• **Work request**
For this exercise, please find the lines in the entries that include the word "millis" and copy them.

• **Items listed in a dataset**
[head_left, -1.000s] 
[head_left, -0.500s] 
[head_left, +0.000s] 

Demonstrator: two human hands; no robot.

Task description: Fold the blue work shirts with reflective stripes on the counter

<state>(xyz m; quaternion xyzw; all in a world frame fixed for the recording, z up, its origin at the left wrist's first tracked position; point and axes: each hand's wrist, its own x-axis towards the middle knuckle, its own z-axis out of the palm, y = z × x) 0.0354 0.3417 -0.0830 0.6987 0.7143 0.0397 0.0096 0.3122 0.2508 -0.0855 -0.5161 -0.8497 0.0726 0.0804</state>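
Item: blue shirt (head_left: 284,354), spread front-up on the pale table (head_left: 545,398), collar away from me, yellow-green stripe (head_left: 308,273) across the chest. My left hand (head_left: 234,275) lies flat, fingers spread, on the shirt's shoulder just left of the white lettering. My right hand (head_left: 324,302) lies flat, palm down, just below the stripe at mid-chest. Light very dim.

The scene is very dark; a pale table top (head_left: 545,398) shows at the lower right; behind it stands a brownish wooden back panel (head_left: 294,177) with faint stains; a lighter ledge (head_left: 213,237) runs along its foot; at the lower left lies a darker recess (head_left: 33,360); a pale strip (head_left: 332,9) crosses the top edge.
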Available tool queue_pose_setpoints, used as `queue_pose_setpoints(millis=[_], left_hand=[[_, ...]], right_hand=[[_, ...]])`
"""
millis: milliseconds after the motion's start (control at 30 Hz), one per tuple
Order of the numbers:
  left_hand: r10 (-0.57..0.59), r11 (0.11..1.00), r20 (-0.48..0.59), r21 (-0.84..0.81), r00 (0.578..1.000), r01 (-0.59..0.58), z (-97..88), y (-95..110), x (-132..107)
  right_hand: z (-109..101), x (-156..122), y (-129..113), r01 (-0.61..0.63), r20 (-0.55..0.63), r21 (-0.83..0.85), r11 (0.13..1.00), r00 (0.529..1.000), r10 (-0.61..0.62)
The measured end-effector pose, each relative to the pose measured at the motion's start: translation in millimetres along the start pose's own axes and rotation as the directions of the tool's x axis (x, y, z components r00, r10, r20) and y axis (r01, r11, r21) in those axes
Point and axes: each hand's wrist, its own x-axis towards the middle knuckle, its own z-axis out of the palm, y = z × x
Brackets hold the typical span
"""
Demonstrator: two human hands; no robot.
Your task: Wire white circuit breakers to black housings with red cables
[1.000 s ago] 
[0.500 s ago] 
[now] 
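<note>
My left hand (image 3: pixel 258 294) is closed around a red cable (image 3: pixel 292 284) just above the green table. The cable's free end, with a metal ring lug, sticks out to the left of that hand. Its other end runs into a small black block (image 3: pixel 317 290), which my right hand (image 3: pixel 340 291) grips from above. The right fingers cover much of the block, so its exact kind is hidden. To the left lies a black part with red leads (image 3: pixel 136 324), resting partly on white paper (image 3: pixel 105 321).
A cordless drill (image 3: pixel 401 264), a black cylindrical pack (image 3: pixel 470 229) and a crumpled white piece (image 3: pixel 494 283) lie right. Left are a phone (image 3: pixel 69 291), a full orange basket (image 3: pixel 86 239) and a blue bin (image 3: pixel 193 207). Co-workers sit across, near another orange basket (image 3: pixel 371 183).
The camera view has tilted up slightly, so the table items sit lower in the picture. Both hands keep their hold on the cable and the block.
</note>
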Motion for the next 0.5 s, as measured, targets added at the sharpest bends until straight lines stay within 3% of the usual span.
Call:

• **Your response**
Available tool queue_pose_setpoints, used as `queue_pose_setpoints(millis=[_], left_hand=[[_, ...]], right_hand=[[_, ...]])`
millis: milliseconds after the motion's start (control at 30 Hz), one per tuple

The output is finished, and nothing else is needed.